**About this exercise:** Repeat the listing below in full and exactly. Pictures are to be omitted.

**Raw data:**
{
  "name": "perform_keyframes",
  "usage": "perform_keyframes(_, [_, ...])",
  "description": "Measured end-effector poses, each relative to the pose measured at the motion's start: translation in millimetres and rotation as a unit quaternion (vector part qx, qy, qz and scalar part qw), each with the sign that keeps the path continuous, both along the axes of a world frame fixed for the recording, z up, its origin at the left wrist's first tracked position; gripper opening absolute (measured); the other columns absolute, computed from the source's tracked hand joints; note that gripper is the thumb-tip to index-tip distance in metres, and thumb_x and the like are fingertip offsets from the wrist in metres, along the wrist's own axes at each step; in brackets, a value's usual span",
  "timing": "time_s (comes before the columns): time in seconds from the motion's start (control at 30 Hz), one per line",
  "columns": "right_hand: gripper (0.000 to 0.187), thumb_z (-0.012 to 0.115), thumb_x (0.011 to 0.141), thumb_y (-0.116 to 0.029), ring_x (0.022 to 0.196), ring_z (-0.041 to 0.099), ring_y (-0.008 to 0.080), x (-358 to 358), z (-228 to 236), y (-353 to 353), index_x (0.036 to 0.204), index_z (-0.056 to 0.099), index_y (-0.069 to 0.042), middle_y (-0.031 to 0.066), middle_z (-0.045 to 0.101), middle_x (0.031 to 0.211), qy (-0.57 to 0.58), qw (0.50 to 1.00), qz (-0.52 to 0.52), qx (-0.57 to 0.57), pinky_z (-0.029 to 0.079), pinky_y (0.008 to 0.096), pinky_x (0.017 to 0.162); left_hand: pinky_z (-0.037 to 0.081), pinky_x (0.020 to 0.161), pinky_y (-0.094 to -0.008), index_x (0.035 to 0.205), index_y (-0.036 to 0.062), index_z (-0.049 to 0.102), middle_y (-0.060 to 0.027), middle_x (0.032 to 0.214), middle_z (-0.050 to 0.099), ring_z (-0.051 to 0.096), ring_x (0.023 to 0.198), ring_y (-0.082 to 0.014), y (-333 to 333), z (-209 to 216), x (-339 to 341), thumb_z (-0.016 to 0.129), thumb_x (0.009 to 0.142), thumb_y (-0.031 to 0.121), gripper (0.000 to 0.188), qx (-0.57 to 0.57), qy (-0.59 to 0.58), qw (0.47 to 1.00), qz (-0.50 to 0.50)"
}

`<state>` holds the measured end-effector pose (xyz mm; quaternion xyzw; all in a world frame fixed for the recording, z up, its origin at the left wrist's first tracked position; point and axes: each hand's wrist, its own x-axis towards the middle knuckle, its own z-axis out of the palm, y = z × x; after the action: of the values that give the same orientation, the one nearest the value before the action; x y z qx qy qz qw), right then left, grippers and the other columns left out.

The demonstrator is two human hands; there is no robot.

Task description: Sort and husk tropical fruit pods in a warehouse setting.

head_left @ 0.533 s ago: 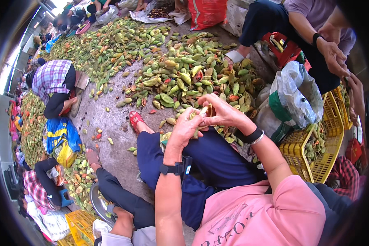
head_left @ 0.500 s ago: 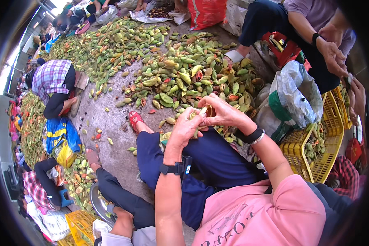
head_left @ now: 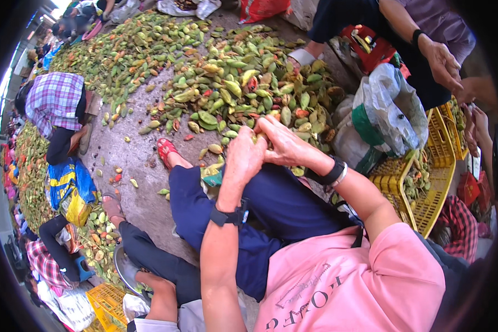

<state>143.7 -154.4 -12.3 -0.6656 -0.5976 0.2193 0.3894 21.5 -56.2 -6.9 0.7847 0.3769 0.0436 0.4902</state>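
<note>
Above my lap, my left hand and my right hand are brought together, fingertips touching. Pinched between them is a yellow-green seed pod; only a small part shows, as the fingers cover the rest. Both hands are closed around it, the left with its knuckles up, the right reaching in from the side. Just beyond the hands spreads a heap of green, yellow and reddish pods, some split open.
A white and green woven sack stands at the right beside a yellow plastic crate holding pods. Another person's hands are near it. A blue and yellow bag lies left. A person in a checked shirt bends over a larger heap.
The view has shifted, so the surroundings sit further left and higher. My hands have drawn closer together; the pod, seen more clearly earlier with a reddish inside, is now mostly covered by fingers.
</note>
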Motion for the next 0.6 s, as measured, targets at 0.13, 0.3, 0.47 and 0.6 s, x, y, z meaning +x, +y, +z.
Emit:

**Answer to the exercise:**
{
  "name": "perform_keyframes",
  "usage": "perform_keyframes(_, [_, ...])",
  "description": "Measured end-effector poses, each relative to the pose measured at the motion's start: translation in millimetres and rotation as a unit quaternion (vector part qx, qy, qz and scalar part qw), each with the sign that keeps the path continuous, both along the axes of a world frame fixed for the recording, z up, its origin at the left wrist's first tracked position; gripper opening absolute (measured); the other columns absolute, computed from the source's tracked hand joints; note that gripper is the thumb-tip to index-tip distance in metres, and thumb_x and the like are fingertip offsets from the wrist in metres, along the wrist's own axes at each step; in brackets, a value's usual span",
  "timing": "time_s (comes before the columns): time in seconds from the motion's start (control at 30 Hz), one per line",
  "columns": "right_hand: gripper (0.000 to 0.187), thumb_z (-0.012 to 0.115), thumb_x (0.011 to 0.141), thumb_y (-0.116 to 0.029), ring_x (0.022 to 0.196), ring_z (-0.041 to 0.099), ring_y (-0.008 to 0.080), x (-358 to 358), z (-228 to 236), y (-353 to 353), index_x (0.036 to 0.204), index_z (-0.056 to 0.099), index_y (-0.069 to 0.042), middle_y (-0.031 to 0.066), middle_z (-0.045 to 0.101), middle_x (0.031 to 0.211), qy (-0.57 to 0.58), qw (0.50 to 1.00), qz (-0.52 to 0.52), qx (-0.57 to 0.57), pinky_z (-0.029 to 0.079), pinky_y (0.008 to 0.096), pinky_x (0.017 to 0.162); left_hand: pinky_z (-0.037 to 0.081), pinky_x (0.020 to 0.161), pinky_y (-0.094 to -0.008), index_x (0.035 to 0.205), index_y (-0.036 to 0.062), index_z (-0.049 to 0.102), middle_y (-0.060 to 0.027), middle_x (0.032 to 0.214), middle_z (-0.050 to 0.099), ring_z (-0.051 to 0.096), ring_x (0.023 to 0.198), ring_y (-0.082 to 0.014), y (-333 to 333), z (-209 to 216), x (-339 to 341), thumb_z (-0.016 to 0.129), thumb_x (0.009 to 0.142), thumb_y (-0.031 to 0.121), gripper (0.000 to 0.188), qx (-0.57 to 0.57), qy (-0.59 to 0.58), qw (0.47 to 1.00), qz (-0.50 to 0.50)"
}

`<state>` holds the measured end-effector pose (xyz mm; quaternion xyzw; all in a world frame fixed for the recording, z up, its origin at the left wrist's first tracked position; point and axes: each hand's wrist, its own x-axis towards the middle knuckle, its own z-axis out of the palm, y = z × x; after the action: of the values that give the same orientation, the one nearest the value before the action; x y z qx qy qz qw), right then left, grippers and the other columns left out.

The demonstrator is two human hands; there is no robot.

Task description: Sort and husk tropical fruit pods in a warehouse setting.

head_left @ 0.533 s ago: 
head_left @ 0.500 s ago: 
head_left @ now: 

<state>143.7 -154.4 -12.3 -0.6656 -0.5976 0.2193 0.3894 21.5 -56.2 -6.9 0.7847 0.3769 0.0436 0.4902</state>
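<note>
Above my lap, my left hand and my right hand are brought together, fingertips touching. Pinched between them is a yellow-green seed pod; only a small part shows, as the fingers cover the rest. Both hands are closed around it, the left with its knuckles up, the right reaching in from the side. Just beyond the hands spreads a heap of green, yellow and reddish pods, some split open.
A white and green woven sack stands at the right beside a yellow plastic crate holding pods. Another person's hands are near it. A blue and yellow bag lies left. A person in a checked shirt bends over a larger heap.
The view has shifted, so the surroundings sit further left and higher. My hands have drawn closer together; the pod, seen more clearly earlier with a reddish inside, is now mostly covered by fingers.
</note>
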Motion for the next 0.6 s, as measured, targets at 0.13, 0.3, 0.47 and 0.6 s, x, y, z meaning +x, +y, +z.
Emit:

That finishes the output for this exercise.